Beyond the severity scores, the open-ended response formats also comprise an individual’s unique descriptions of symptoms (e.g., I feel overwhelmed) and experiences (e.g., I’m avoiding talking to others because my emotions are unpredictable and I worry that the mask might slip). These descriptions can be presented to clinicians to support them in reaching a thorough understanding of a patient’s condition during, for example, screening, intake, or follow-up. The descriptions can also help clinicians identify specific areas or topics to explore in therapy, such as addressing expressed emotions, or concerns. By providing a detailed and personalized picture of a patient’s mental state, these insights can guide the planning of therapy sessions, ensuring that the topics addressed are tailored to the patient’s unique experiences and needs. Hence, language-based assessments can support person-centered care by providing comprehensive, person-centered insights into their mental health, aligning with the aim of prioritizing individuals’ values, needs and preferences in care planning (American Geriatrics Society Expert Panel on Person-Centered Care, 2016). Additionally, in the course of treatment, these descriptions can be shared with patients to help them reflect on and better understand the trajectory of their mental health (Folkersma et al., 2021; Morris et al., 2010). The potential therapeutic utility of this approach warrants further research (see Table 12 for suggested response formats for different clinical and research use cases).
Suggested Response Formats for Different Clinical and Research Use Cases.
Note. Formats are limited to prompted participant or patient language. Other formats for language-based assessments also exist such as passive monitoring of social media data (Eichstaedt et al., 2018). Moreover, language data can be combined with other clinically relevant information, including sensor data from devices like smartphones.

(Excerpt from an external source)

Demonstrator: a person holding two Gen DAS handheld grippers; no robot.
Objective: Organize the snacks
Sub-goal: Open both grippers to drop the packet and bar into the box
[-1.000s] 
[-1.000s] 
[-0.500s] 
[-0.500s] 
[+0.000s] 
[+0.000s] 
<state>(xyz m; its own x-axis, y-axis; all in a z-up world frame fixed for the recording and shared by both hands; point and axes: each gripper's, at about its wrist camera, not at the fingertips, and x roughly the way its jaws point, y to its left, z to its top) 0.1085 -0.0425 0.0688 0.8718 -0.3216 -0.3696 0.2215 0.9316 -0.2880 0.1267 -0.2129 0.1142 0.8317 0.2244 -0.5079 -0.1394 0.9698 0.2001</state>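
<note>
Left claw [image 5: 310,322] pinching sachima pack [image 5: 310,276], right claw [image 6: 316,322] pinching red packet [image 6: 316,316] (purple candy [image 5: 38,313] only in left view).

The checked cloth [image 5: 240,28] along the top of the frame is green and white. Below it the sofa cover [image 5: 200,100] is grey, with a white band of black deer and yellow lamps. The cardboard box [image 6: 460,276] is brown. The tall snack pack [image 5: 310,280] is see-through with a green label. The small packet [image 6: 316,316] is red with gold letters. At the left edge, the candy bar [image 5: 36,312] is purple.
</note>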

The different characteristics of the response formats further increase the clinical relevance of language-based assessments by offering different clinical applications. In clinical situations with time constraints, clinicians might prioritize faster response formats, such as the select or write descriptive words formats, where respondents complete the former faster than the corresponding rating scales. In situations where accuracy and a thorough understanding of the patients are crucial, combining response formats, such as using the select words and the write text formats. The select words format offers a quick and accurate option, and combining it with the write text format provides incremental validity and a deeper, more personal assessment, with higher chance of uncovering unique complex experiences. Furthermore, when differentiating between mental illnesses is essential, it is important to use different language questions in the assessments (like one uses different rating scales to assess depression versus anxiety) or use a model trained to yield a difference score.

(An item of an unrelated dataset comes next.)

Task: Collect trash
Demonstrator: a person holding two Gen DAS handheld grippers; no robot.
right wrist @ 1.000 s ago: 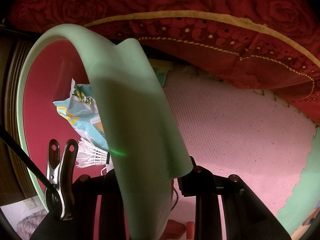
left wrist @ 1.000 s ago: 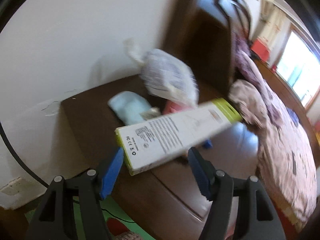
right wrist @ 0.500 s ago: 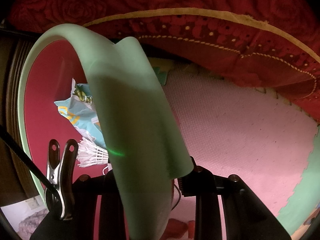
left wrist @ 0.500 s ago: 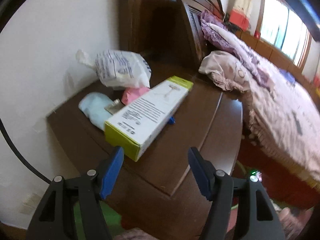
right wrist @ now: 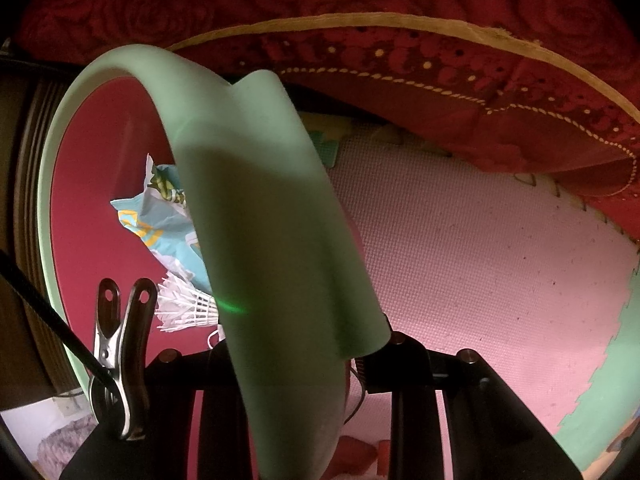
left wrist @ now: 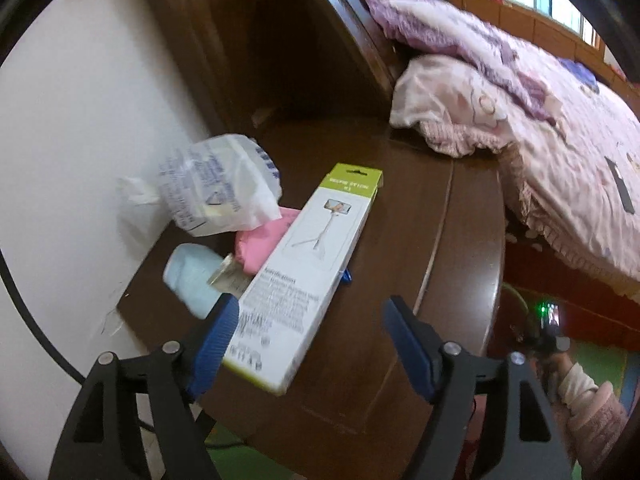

Language-based assessments support and align with the digital transformation of healthcare (Warraich et al., 2018). Patients could, for example, be invited online to complete a survey where they openly describe their mental health before a meeting, which will not take time from the clinician’s work, and it can allow the clinician to prepare the session by reviewing both a severity score and a personal description of the patient’s unique experiences and symptoms. Additionally, language-based assessment can be clinically valuable in app-based interventions (Bakker et al., 2016), where patients gain insights into their longitudinal time. Such insights may empower patients to better understand their unique experiences and mental health patterns and progress, fostering engagement and self-management. Furthermore, the time spent on describing one's mental health can potentially be seen as a type of expressive writing intervention in itself, leading to improved health (e.g., Lepore, 1997; Lepore et al., 2002; Pennebaker & Beall, 1986; Smyth, 1998); however, to what extent this is the case for our specific open-ended measures requires future research. Future studies could investigate whether the therapeutic effects of expressive writing extend to these open-ended formats, enhancing their dual value as both assessment tools and interventions. Future research could also aim to disentangle this potential effect when evaluating therapeutic interventions, as it is important to distinguish the benefits derived specifically from the intervention itself versus those potentially arising from the act of completing the open-ended assessment.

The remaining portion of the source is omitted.